As they try to stay productive, some bands are streaming shows live on Facebook.

Dover native Erin Magnin and her husband Michael Natrin, who make up the folk/Americana duo The Honey Badgers are one such group.

They streamed a concert from their home studio in Newark Sunday night and plan to do it again today at noon and Wednesday at 7:45 p.m. They can be viewed at Facebook.com/honeybadgerfolk.

“We decided to produce some concerts from home for two big reasons. Number one, we are full-time working musicians, and the majority of our gigs for the next two months have been or will be canceled. We still want to be making music for ourselves and for others — that’s the best part of being a musician,” said Ms. Magnin.

“The other reason is to hopefully help our community through a strange and scary time. We know people are at home, staying in to slow the spread of the coronavirus, and it can be frustrating to be isolated and unsure of what will happen. Our hope is that by tuning in to an online concert, people can relax and be entertained for an hour instead of marinating in fear and uncertainty. It’s also a chance to feel a little more connected to our fellow humans in a time when it’s easy to feel isolated.”

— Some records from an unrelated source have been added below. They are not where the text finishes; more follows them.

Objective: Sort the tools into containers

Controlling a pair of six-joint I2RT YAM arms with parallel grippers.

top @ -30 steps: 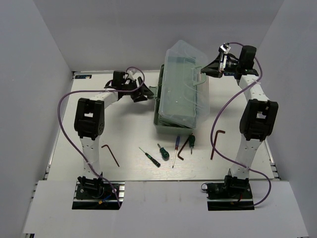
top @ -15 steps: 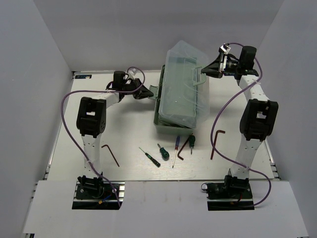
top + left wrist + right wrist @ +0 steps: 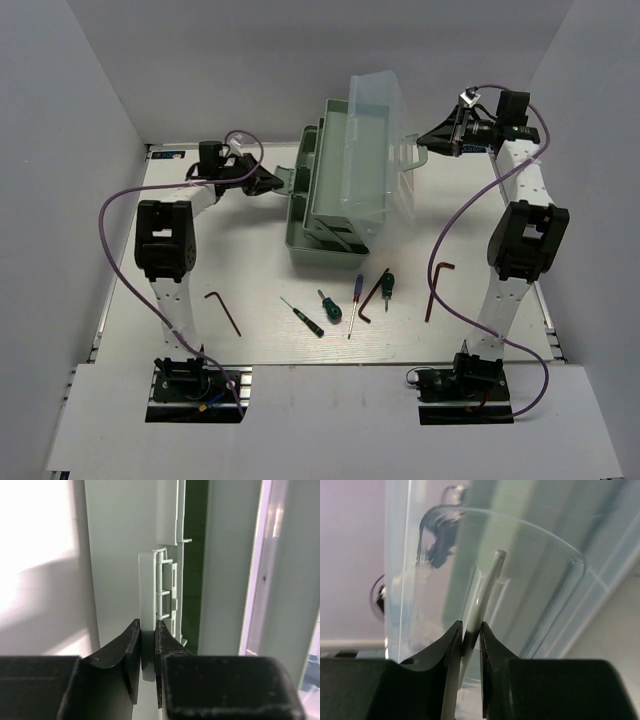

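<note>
The pale green toolbox [image 3: 322, 240] stands mid-table with its clear lid [image 3: 372, 150] raised steeply and fold-out trays [image 3: 318, 165] showing. My right gripper [image 3: 420, 143] [image 3: 471, 635] is shut on the lid's handle [image 3: 487, 582]. My left gripper [image 3: 278, 183] [image 3: 147, 642] is shut on the latch tab [image 3: 148, 595] at the box's left side. In front of the box lie the tools: a hex key [image 3: 224, 312], a thin green screwdriver [image 3: 301, 316], a stubby green one [image 3: 330, 306], a blue slim one [image 3: 355, 305], another hex key [image 3: 372, 300], a small green screwdriver [image 3: 387, 285] and a third hex key [image 3: 438, 288].
White walls close in the table on the left, back and right. Purple cables [image 3: 112, 210] loop beside both arms. The arm bases [image 3: 190, 385] sit at the near edge, behind the row of tools.
My left gripper has shut on the side tab and drawn the toolbox leftward. The right gripper has lifted the handle, so the lid has swung up and the trays have spread.
</note>
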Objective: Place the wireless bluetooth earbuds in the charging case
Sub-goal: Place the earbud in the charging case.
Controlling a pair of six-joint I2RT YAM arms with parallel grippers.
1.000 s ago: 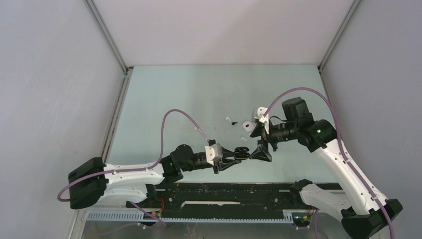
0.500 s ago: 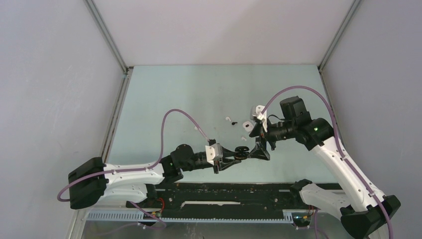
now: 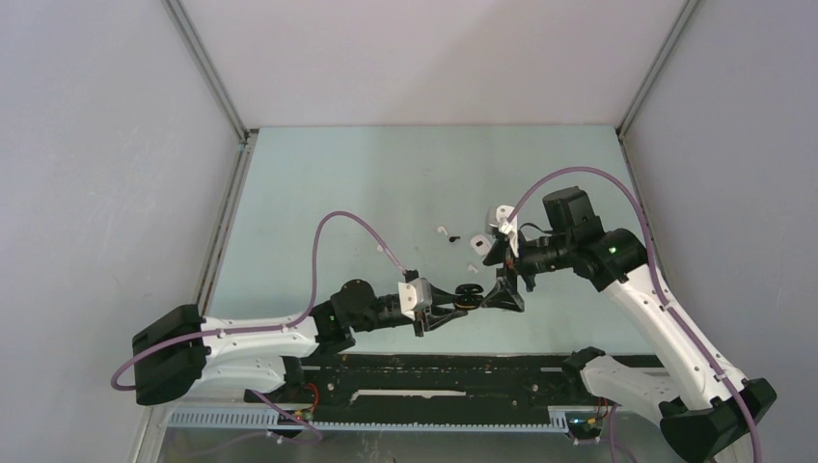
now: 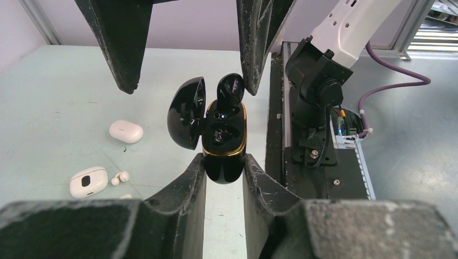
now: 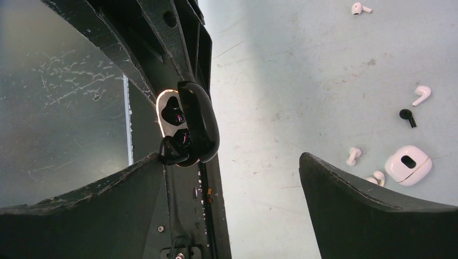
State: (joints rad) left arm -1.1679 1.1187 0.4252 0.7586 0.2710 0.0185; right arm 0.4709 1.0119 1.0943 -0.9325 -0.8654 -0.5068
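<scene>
Left wrist view: the left tool [image 4: 224,168] is pinched narrow on the lower body of the black charging case [image 4: 222,148] and holds it clear of the surface [image 3: 386,193].
Case axis: the long axis runs straight out from the left tool toward the right arm. The lid [image 4: 186,113] is swung open to one side.
Earbud: a black earbud [image 4: 230,89] stands in the far pocket, half proud of the gold rim and not seated.
Other pocket: too dark and glossy to tell whether it is filled.
Right tool: the right tool [image 3: 504,291] is spread wide and holds nothing. Its fingers straddle the open case, and one finger [image 4: 258,48] is at the earbud's side, touching it or just beside it.
Deciding relation: the earbud lies between the right tool's fingers and in line with the case axis, so it probably needs a push along that axis into the pocket.
Nearer arm: the right.
Poses: the left forearm lies low and level, reaching right. The right arm is folded at the elbow, its wrist turned back toward the left arm.
Surface: further white earbuds [image 5: 421,94], another black one [image 5: 406,115] and two white cases [image 4: 126,131] lie well apart from both tools.
Risk: a sideways nudge could tip the earbud out.
</scene>
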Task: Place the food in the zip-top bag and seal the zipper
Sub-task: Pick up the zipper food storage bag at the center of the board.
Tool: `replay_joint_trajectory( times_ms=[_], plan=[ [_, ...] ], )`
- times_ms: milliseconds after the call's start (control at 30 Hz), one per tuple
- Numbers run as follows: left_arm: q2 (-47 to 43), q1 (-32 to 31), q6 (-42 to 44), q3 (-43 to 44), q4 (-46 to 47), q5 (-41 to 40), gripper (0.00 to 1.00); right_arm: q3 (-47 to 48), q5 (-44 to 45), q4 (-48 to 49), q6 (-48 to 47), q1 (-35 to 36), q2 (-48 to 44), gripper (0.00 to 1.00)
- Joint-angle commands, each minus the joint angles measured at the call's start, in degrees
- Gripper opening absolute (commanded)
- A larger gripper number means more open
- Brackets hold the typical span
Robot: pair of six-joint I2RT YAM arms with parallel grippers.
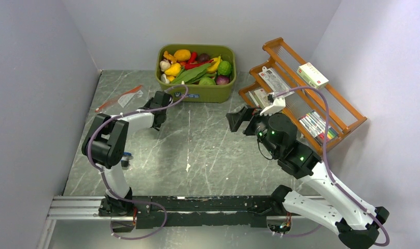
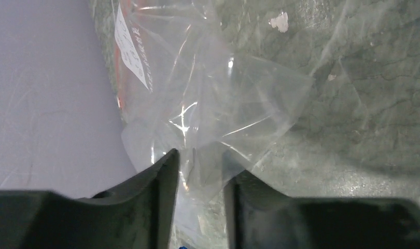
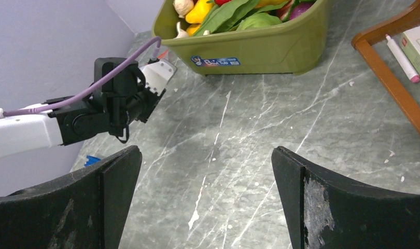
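Observation:
The clear zip-top bag (image 1: 122, 97) lies flat at the far left of the table, its red-orange zipper (image 1: 110, 102) toward the left wall. In the left wrist view the bag (image 2: 208, 93) is crumpled, its zipper (image 2: 126, 15) at the far edge. My left gripper (image 1: 157, 99) is at the bag's right end, and its jaws (image 2: 201, 155) stand narrowly apart with a bag corner between them. The toy food (image 1: 197, 67) fills the olive tub (image 1: 197, 92). My right gripper (image 1: 234, 119) is wide open and empty (image 3: 205, 155) over bare table.
A wooden rack (image 1: 306, 93) with printed packets and a white box (image 1: 312, 75) stands at the right. Grey walls close in the left, back and right. The tub (image 3: 260, 46) sits at the back centre. A small blue object (image 1: 126, 154) lies by the left arm.

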Motion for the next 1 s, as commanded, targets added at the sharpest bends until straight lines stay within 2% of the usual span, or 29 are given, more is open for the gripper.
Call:
replay_joint_trajectory(
  times_ms=[0,67,100,200,333,500,633,733,833,967],
  plan=[
    [-0.91,0.38,-0.10,3.10,-0.06,-0.89,0.24,-0.40,0.38,0.82,0.60,0.24,-1.54,0.99],
    [-2.28,0.32,-1.14,3.79,-1.93,0.54,0.09,-1.13,-0.05,1.45,0.65,0.32,-2.19,0.99],
    [-3.01,0.23,-1.76,4.09,-2.98,1.48,0.07,-1.46,-0.16,1.62,0.68,0.20,-2.51,0.99],
    [-5.24,-0.49,-4.05,5.27,-6.67,4.02,0.07,-1.84,-0.29,1.97,0.60,0.25,-2.97,0.98],
    [-7.56,-2.86,-7.80,8.24,-16.04,9.66,0.07,-2.12,0.89,1.79,0.69,0.22,-3.00,0.98],
    [-12.91,-5.02,-13.22,8.59,-23.11,22.65,0.07,-3.51,1.78,1.89,0.24,0.27,-2.88,0.99],
    [-21.86,-6.35,-16.80,5.16,-23.28,31.32,0.07,-4.29,1.77,2.20,-0.95,0.22,-2.85,0.99],
    [-31.10,-6.41,-18.06,1.69,-20.70,42.12,0.07,-5.02,0.07,3.83,-1.50,0.21,-2.96,0.99],
    [-38.79,-6.47,-19.08,-2.32,-16.56,50.44,0.07,-5.77,-3.59,6.42,-1.95,0.24,-2.72,0.98],
    [-45.48,-6.47,-20.13,-4.63,-15.65,60.01,0.07,-6.69,-9.93,9.47,-2.35,0.31,-1.57,0.94]
  ],
)
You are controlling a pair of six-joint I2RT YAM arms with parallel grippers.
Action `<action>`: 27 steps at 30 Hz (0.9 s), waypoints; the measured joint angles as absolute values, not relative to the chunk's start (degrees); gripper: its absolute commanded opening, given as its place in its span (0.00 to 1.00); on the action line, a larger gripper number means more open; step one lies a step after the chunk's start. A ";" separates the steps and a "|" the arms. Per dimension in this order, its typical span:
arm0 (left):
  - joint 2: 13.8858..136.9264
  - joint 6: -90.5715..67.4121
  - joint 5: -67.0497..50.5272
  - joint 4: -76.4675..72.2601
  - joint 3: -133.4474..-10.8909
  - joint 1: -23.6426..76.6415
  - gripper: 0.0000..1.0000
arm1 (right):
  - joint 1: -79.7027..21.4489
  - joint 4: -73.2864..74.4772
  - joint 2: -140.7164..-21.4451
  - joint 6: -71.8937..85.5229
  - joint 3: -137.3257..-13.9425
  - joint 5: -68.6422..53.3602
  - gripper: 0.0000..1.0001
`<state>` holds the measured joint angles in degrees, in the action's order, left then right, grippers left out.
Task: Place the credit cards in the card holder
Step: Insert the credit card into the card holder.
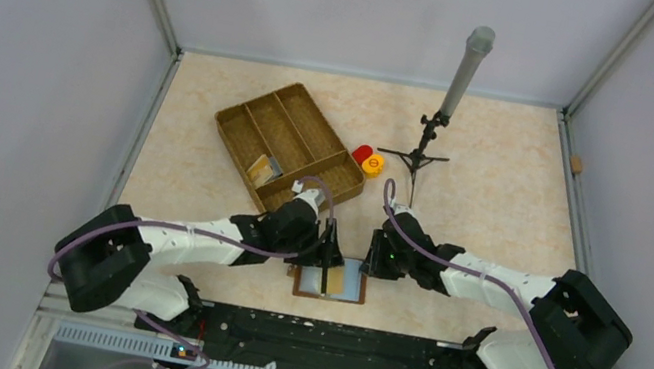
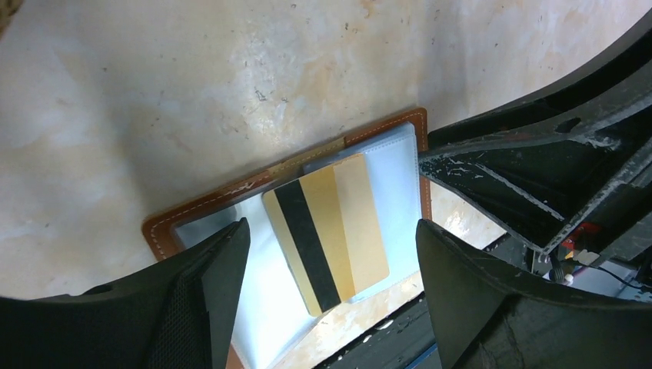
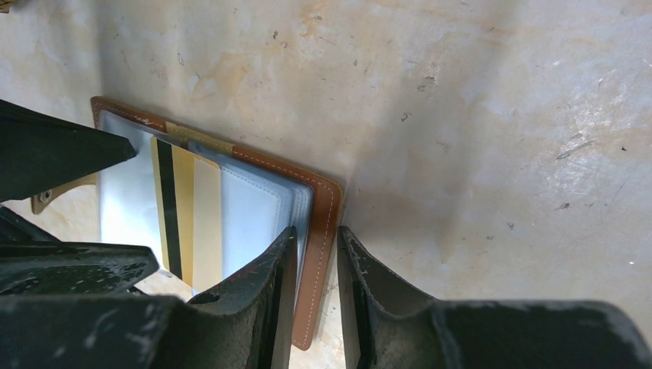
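Your left gripper (image 2: pixel 332 231) hung with its jaws wide apart and nothing between them, one black finger (image 2: pixel 211 292) to either side of a gold credit card (image 2: pixel 361 223). That card lay black stripe up, tilted, on the clear sleeves (image 2: pixel 396 192) of the open card holder (image 2: pixel 192 219). You could not tell whether its far end was tucked into a pocket.

Your right gripper (image 3: pixel 317 231) stood at the holder's right side with its jaws close together. One finger (image 3: pixel 269 300) was over the inner sleeve and the other just outside the brown stitched edge (image 3: pixel 327 200), so the edge strip showed in the narrow gap. The pictures did not settle whether that edge was pinched or only straddled.

From above, the card holder (image 1: pixel 328 300) lay flat on the table (image 1: pixel 507 176) close to the arm bases, between the two grippers, the left one (image 1: pixel 329 246) at its far left and the right one (image 1: pixel 378 258) at its far right corner.

Farther out, on your left, sat a divided wicker tray (image 1: pixel 255 109) set at an angle, with a small yellowish flat thing (image 1: pixel 263 168) in one near compartment. Just right of the tray were a red cap (image 1: pixel 362 153) and an orange cap (image 1: pixel 373 164), touching or nearly so. Beyond them stood a small black tripod stand (image 1: pixel 422 151) carrying a grey tube (image 1: pixel 468 67).
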<state>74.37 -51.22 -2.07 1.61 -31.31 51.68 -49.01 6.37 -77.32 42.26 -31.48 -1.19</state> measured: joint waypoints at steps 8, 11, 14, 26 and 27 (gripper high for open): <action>77.87 -52.66 -4.36 -3.51 -31.31 51.68 0.83 | -49.01 6.39 -77.32 42.26 -31.48 -1.19 0.25; 78.54 -52.77 -4.95 -4.99 -31.31 51.68 0.83 | -49.01 6.39 -77.32 42.26 -31.48 -1.19 0.25; 78.91 -52.86 -5.28 -6.15 -31.27 51.68 0.83 | -49.01 6.39 -77.32 42.26 -31.48 -1.17 0.25; 79.33 -54.61 -8.03 -11.75 -29.45 51.70 0.83 | -49.01 6.37 -77.32 42.26 -31.48 -1.17 0.25; 79.33 -55.05 -8.19 -12.14 -29.10 51.70 0.83 | -49.01 6.37 -77.32 42.26 -31.48 -1.17 0.25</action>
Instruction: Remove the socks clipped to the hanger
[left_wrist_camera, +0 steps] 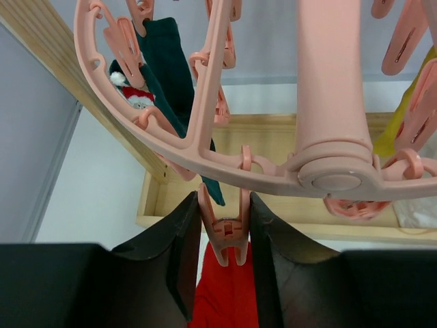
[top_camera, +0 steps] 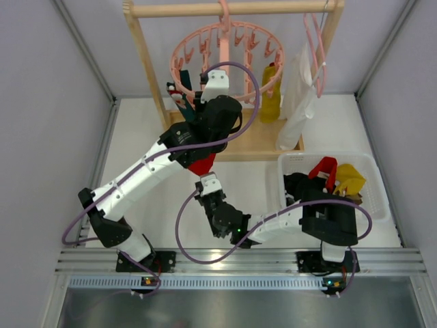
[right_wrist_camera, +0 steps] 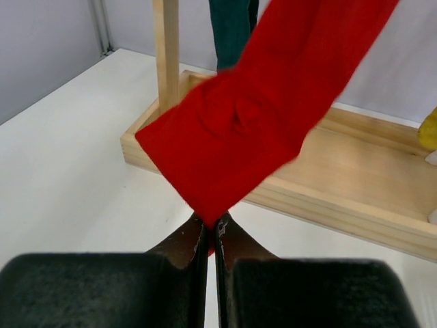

Ashley Mitchell supplement her income with giving voice lessons.

She too spoke of the uncertainty around the whole situation.

“It’s a strange time to be in the event industry right now. As performers, the majority of our income comes from playing shows to crowds of people. The same goes for venue owners, concert promoters, bookers, etc. We’re all scrambling to try to figure out how to make up the income from two months at least of canceled shows. I wouldn’t say there’s really a tangible solution yet, but I have seen people banding together, coming up with ideas to help, and supporting each other however they can,” she said.

“That’s a beautiful silver lining in the midst of all of this. One thing we’ve done is put a link to a virtual tip jar in our livestream description. It’s been great to see people still supporting the arts during this time, plus it helps to offset the income that we are losing.”

Nancy and Jerry Maliwesky form The Acme Anvil Company duo and also host monthly Sunroom Songwriters concerts in their Dover home. They had to cancel a recent concert by Craig Bickhardt.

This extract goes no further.